Par Charles Sabatino, JD, Adjunct Professor;Director, Commission on Law and Aging, Georgetown University Law Center;American Bar Association

Les directives préalables en matière de soins de santé sont des documents juridiques qui indiquent les souhaits d’une personne au sujet des décisions de soins de santé dans le cas où elle deviendrait incapable de prendre de telles décisions. Il existe deux principaux types de directives préalables : les testaments de fin de vie et les procurations en matière de soins de santé.

  • Un testament de fin de vie exprime, à l’avance, les instructions et les préférences d’une personne concernant les traitements médicaux futurs, en particulier les soins en phase terminale, dans le cas où la personne perdrait sa capacité à prendre des décisions de soins de santé.

  • Une procuration en matière de soins de santé désigne une personne (appelée substitut médical, représentant de soins de santé, ou autrement selon l’État) qui prendra les décisions pour la personne (le mandant) en cas d’incapacité (temporaire ou permanente) à prendre des décisions de soins de santé.
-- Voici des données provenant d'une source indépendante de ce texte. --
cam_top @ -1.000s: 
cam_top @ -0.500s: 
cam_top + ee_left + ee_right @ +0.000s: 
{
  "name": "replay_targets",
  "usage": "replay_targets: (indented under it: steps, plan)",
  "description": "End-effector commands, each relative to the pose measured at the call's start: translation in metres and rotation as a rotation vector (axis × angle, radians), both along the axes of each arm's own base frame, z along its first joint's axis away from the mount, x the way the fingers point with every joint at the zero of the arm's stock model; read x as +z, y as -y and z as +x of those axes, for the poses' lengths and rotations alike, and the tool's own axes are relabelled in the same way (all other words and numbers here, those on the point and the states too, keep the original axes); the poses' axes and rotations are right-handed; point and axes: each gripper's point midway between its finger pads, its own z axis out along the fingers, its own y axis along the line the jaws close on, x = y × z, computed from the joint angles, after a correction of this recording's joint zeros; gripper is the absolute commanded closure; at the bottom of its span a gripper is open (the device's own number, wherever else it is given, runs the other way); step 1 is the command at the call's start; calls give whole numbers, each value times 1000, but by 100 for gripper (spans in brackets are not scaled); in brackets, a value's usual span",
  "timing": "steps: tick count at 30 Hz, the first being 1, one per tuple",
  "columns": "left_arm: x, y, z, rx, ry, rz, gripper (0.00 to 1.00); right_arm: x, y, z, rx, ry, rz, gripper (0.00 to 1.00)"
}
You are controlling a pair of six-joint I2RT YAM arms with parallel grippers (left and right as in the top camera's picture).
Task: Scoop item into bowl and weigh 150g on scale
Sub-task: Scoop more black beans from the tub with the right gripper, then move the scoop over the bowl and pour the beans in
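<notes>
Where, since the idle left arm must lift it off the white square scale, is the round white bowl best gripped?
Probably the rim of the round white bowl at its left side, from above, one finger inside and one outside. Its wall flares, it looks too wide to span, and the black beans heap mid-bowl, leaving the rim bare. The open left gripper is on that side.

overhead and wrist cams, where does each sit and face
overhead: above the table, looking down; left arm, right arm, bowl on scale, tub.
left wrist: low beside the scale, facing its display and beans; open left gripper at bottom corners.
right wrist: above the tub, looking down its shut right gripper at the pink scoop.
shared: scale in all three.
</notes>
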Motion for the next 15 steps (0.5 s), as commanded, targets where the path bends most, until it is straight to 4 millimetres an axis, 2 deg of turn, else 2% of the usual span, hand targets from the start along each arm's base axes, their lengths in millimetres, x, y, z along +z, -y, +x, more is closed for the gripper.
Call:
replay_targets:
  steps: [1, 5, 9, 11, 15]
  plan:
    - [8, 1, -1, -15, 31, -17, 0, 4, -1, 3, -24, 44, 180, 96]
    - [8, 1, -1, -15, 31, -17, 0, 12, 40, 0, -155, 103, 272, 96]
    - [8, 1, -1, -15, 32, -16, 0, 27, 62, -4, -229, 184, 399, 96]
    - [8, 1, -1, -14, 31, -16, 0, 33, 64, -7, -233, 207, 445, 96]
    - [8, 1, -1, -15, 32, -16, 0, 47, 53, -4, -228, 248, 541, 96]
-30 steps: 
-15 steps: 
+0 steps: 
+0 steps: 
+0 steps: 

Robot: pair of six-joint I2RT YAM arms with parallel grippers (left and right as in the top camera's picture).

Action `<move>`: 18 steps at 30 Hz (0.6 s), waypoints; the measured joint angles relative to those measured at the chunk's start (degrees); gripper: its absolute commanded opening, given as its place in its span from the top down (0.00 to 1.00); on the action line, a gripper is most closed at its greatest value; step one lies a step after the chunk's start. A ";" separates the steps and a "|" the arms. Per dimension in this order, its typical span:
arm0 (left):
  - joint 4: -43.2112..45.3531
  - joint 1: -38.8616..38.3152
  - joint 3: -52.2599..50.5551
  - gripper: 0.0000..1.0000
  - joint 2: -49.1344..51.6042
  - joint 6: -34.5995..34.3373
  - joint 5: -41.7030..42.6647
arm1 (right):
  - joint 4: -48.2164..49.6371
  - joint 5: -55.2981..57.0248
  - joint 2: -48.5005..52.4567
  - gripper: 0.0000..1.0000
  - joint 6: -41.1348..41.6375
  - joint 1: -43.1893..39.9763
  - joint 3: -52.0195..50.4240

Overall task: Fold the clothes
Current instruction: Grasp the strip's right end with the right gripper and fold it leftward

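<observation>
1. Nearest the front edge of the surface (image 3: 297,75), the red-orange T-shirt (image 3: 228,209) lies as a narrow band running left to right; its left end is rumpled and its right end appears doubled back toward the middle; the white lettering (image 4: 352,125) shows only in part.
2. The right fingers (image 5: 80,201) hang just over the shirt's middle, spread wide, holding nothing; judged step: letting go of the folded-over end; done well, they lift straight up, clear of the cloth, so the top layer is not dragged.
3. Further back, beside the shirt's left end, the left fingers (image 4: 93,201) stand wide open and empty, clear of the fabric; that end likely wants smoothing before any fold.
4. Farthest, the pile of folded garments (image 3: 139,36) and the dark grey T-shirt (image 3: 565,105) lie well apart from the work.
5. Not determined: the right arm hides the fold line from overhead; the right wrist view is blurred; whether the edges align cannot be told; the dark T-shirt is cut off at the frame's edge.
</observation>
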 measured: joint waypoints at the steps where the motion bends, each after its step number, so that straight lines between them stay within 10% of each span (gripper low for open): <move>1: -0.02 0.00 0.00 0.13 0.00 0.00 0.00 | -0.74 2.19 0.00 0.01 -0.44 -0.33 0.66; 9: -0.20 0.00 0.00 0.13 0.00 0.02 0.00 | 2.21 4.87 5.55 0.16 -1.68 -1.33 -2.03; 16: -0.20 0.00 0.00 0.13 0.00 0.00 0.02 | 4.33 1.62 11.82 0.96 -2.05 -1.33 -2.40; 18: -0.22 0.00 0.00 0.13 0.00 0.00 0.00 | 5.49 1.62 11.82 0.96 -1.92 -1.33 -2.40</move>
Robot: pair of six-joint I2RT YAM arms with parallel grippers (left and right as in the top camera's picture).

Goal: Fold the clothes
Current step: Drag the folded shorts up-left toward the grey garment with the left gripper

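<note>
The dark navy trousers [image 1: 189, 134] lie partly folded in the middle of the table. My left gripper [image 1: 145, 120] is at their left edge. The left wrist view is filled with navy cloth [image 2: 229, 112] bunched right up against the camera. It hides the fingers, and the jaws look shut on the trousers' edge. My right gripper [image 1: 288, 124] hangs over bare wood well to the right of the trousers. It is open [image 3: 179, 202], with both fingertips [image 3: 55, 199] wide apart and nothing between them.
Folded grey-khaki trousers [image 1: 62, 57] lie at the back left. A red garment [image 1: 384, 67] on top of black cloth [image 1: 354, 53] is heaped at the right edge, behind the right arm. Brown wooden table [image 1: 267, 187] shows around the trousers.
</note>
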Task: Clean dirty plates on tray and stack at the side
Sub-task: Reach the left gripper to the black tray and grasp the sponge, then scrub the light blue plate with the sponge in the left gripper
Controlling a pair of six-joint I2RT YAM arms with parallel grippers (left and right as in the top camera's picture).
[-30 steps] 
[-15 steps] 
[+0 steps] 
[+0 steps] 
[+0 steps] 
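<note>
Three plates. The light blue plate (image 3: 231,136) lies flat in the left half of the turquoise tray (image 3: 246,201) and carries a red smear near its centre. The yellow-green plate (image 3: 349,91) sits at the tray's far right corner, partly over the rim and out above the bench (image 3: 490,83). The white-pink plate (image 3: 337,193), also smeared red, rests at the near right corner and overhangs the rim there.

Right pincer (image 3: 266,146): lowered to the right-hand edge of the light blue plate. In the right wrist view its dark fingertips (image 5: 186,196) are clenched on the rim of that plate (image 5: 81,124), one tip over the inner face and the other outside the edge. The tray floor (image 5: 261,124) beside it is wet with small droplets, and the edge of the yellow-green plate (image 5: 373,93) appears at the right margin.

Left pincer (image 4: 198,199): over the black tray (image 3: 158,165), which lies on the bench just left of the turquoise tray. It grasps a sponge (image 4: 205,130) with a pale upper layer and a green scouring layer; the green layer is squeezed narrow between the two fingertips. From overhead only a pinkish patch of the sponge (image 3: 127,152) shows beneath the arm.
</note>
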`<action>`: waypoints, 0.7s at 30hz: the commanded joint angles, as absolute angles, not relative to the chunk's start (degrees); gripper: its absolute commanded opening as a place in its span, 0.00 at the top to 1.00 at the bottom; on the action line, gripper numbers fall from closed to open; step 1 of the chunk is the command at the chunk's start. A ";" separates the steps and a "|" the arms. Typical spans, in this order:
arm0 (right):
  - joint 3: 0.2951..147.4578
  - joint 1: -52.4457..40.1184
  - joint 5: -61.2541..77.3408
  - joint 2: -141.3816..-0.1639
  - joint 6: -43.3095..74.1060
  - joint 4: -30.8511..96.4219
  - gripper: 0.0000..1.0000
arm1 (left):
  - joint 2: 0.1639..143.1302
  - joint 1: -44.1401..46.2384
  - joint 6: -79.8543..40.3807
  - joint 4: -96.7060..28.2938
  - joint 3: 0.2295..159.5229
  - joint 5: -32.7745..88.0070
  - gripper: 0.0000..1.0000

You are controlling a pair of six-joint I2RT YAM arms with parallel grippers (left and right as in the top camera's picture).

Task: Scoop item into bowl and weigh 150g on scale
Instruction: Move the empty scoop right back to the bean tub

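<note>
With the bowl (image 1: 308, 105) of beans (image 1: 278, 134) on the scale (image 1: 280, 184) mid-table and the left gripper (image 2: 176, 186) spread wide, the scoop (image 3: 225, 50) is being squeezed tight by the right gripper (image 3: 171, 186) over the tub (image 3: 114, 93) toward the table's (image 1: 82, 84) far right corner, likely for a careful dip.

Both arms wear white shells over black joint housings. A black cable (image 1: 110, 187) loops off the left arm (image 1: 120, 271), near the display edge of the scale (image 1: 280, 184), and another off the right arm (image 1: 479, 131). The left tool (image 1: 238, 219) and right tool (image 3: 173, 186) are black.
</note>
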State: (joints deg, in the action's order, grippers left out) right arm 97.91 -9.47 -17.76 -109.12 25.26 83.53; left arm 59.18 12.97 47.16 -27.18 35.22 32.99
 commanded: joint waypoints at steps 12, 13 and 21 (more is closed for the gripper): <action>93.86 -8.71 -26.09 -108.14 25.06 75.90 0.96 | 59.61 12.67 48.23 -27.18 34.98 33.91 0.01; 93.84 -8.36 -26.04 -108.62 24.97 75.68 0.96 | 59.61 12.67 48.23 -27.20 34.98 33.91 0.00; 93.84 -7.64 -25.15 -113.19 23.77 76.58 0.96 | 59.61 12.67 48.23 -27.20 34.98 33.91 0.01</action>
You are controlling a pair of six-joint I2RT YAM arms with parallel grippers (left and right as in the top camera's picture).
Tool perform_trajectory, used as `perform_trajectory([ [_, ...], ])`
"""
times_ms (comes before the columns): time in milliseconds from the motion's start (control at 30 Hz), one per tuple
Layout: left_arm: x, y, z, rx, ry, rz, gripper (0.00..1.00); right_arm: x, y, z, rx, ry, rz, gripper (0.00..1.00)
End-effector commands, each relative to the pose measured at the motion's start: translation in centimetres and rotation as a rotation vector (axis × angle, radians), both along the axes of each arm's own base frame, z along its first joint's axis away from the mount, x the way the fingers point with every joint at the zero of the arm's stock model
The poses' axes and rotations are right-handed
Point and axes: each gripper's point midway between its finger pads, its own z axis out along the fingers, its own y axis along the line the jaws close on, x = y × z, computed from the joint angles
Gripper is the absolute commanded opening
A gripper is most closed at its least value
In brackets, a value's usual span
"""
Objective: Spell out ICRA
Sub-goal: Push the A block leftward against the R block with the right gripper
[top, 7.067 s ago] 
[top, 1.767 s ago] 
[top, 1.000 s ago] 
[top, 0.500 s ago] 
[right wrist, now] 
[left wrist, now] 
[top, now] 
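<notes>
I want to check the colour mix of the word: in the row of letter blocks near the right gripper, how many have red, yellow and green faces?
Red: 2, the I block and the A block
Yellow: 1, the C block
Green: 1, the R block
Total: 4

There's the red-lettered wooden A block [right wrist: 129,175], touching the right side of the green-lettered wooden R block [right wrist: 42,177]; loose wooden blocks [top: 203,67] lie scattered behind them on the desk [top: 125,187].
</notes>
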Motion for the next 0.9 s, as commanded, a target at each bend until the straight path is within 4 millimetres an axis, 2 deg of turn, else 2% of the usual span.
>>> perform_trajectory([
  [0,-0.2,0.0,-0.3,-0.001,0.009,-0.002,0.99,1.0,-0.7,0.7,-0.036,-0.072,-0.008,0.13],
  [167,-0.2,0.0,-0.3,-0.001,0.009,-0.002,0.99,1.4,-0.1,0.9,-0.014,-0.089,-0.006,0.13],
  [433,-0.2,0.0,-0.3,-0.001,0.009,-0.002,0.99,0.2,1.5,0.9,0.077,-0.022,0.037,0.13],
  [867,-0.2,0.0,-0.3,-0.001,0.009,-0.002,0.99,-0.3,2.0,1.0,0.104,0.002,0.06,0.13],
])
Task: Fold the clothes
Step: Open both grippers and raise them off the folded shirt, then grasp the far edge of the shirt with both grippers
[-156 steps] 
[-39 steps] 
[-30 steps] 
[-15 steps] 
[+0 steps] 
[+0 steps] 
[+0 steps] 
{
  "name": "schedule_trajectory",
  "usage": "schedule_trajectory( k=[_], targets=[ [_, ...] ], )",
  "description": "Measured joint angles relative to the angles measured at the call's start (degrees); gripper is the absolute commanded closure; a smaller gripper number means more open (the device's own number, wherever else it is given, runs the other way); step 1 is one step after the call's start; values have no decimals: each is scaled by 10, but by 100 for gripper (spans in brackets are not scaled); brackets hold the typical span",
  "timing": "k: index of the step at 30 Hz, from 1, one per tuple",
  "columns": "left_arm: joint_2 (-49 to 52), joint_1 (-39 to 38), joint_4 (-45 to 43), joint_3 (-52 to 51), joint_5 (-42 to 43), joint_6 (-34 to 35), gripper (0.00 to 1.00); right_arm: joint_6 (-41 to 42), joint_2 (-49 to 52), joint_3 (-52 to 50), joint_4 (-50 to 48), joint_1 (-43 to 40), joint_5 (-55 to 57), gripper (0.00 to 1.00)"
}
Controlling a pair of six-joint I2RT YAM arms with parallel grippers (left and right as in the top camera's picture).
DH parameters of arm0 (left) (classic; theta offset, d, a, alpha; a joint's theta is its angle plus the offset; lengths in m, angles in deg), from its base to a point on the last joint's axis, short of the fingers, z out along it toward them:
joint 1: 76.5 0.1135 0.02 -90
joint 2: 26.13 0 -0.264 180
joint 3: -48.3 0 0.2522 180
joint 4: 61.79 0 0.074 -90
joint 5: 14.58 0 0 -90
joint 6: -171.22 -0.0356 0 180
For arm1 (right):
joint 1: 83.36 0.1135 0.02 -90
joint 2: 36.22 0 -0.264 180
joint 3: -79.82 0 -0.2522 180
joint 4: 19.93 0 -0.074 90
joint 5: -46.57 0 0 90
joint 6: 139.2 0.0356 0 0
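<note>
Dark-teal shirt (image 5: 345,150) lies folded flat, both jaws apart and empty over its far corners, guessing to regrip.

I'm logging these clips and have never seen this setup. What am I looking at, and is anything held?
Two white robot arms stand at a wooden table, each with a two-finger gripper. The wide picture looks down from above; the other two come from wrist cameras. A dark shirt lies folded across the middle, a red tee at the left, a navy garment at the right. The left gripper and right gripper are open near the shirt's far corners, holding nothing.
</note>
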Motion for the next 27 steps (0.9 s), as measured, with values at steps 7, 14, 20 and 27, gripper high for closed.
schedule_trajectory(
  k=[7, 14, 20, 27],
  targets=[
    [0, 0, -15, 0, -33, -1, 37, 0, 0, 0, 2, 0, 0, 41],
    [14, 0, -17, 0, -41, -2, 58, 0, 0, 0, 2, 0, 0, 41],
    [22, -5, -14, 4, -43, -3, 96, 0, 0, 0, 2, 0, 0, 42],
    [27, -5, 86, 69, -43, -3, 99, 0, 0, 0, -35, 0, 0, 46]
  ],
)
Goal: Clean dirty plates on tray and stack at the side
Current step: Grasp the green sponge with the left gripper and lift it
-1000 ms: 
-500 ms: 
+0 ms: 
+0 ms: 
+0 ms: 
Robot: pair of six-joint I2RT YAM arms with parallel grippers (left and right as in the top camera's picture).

Normalement, les personnes communiquent leurs souhaits directement à leurs médecins. Mais quand une personne n’a plus la capacité de prendre ou de communiquer une décision de soins de santé, une autre façon de prendre les décisions et de les communiquer devient nécessaire. C’est le rôle des directives préalables. Si aucune directive préalable n’a été préparée, une personne qui n’a pas été choisie par le malade peut être appelée à prendre les décisions de soins de santé. De nombreux États autorisent les mandataires par défaut, généralement le parent le plus proche lorsque le patient n’a plus les capacités nécessaires et n’a pas désigné de mandataire.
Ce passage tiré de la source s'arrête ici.